### Problem statement
Return all of the data exactly as given.
* * * * * * * * *
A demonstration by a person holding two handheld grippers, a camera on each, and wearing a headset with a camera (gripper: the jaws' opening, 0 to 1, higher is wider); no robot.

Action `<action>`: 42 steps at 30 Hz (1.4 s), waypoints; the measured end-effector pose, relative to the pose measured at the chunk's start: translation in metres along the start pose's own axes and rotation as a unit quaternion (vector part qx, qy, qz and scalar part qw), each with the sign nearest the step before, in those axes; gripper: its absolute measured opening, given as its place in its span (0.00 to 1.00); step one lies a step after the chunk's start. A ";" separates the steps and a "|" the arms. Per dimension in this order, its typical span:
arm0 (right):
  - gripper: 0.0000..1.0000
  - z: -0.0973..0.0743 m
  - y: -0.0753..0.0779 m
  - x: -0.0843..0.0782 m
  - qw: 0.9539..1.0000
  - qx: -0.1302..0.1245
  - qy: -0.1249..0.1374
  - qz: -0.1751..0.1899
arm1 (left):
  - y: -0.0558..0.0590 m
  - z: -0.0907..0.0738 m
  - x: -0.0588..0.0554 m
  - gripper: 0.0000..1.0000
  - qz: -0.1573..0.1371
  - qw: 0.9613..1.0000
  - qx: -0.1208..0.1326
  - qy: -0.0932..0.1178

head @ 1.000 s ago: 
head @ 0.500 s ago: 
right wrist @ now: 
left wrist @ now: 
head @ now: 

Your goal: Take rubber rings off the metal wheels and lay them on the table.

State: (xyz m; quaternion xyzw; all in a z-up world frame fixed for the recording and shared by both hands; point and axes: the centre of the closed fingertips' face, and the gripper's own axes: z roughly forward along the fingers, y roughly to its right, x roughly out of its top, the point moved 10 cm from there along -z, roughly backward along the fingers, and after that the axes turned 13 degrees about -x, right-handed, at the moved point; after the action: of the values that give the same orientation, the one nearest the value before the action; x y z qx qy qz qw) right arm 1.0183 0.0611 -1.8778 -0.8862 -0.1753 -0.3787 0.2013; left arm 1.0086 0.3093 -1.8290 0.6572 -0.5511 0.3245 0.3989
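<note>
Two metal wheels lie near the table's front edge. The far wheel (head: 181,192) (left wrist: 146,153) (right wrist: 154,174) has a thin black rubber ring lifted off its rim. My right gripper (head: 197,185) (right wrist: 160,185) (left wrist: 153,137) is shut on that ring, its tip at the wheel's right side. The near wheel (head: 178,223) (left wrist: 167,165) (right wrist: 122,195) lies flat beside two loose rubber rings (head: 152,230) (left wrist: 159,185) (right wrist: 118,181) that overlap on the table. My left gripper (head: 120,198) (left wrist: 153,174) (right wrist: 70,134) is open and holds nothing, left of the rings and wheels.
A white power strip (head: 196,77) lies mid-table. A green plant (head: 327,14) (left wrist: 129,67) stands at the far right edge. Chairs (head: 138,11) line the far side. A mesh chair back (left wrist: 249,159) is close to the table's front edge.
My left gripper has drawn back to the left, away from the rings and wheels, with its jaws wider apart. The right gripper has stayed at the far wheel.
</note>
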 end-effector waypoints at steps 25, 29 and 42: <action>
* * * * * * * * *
### Output below
A demonstration by a person holding two handheld grippers, a camera on each, and wearing a headset with a camera (gripper: the jaws' opening, 0 to 1, higher is wider); no robot.

Action `<action>`: 42 steps at 30 Hz (1.4 s), waypoints; the measured end-effector pose, relative to the pose measured at the chunk's start: translation in metres along the start pose's own axes and rotation as a unit quaternion (vector part qx, qy, qz and scalar part qw), each with the sign nearest the step before, in those axes; gripper: its absolute measured opening, given as its place in its span (0.00 to 1.00); step one lies a step after the chunk's start. A ";" separates the steps and a "|" the arms. Per dimension in this order, its typical span:
arm0 (right):
  - gripper: 0.0000..1.0000
  - z: -0.0973..0.0743 m
  - y: -0.0753..0.0779 m
  - x: -0.0843..0.0782 m
  - qw: 0.9539..1.0000
  - qx: -0.1302..0.1245
  - qy: -0.1249..0.1374
  - qz: -0.1751..0.1899
arm1 (left):
  - y: -0.0558..0.0590 m
  - z: -0.0907..0.0738 m
  - x: -0.0588..0.0554 m
  - gripper: 0.0000..1.0000
  - qz: -0.1573..0.1371
  - qw: 0.9613..1.0000
  - qx: -0.1208..0.1326
  - qy: -0.0932..0.1178

head @ 1.000 s ago: 
head @ 0.500 s ago: 
right wrist @ now: 
left wrist @ now: 
head @ now: 

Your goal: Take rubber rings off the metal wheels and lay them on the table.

State: (xyz m; quaternion xyzw; all in a z-up world frame fixed for the recording and shared by both hands; point and axes: the centre of the closed fingertips' face, and the gripper's own axes: z roughly forward along the fingers, y roughly to its right, x roughly out of its top, the point moved 10 cm from there along -z, roughly backward along the fingers, and after that the axes turned 13 degrees about -x, right-handed, at the moved point; after the action: of the values that give the same orientation, the one nearest the value before the action; x y z qx qy qz qw) right arm 1.0183 0.0611 -1.8778 -0.8862 -0.1753 -0.3787 0.2013; left arm 1.0086 0.3093 -1.8290 0.6572 -0.5511 0.3245 0.3989
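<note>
Two metal wheels lie near the table's front edge. The far wheel (head: 181,192) (left wrist: 146,153) (right wrist: 154,174) has a thin black rubber ring lifted off its rim. My right gripper (head: 197,185) (right wrist: 160,185) (left wrist: 153,137) is shut on that ring, its tip at the wheel's right side. The near wheel (head: 178,223) (left wrist: 167,165) (right wrist: 122,195) lies flat beside two loose rubber rings (head: 152,230) (left wrist: 159,185) (right wrist: 118,181) that overlap on the table. My left gripper (head: 120,198) (left wrist: 153,174) (right wrist: 70,134) is open and holds nothing, left of the rings and wheels.
A white power strip (head: 196,77) lies mid-table. A green plant (head: 327,14) (left wrist: 129,67) stands at the far right edge. Chairs (head: 138,11) line the far side. A mesh chair back (left wrist: 249,159) is close to the table's front edge.
My left gripper has drawn back to the left, away from the rings and wheels, with its jaws wider apart. The right gripper has stayed at the far wheel.
</note>
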 end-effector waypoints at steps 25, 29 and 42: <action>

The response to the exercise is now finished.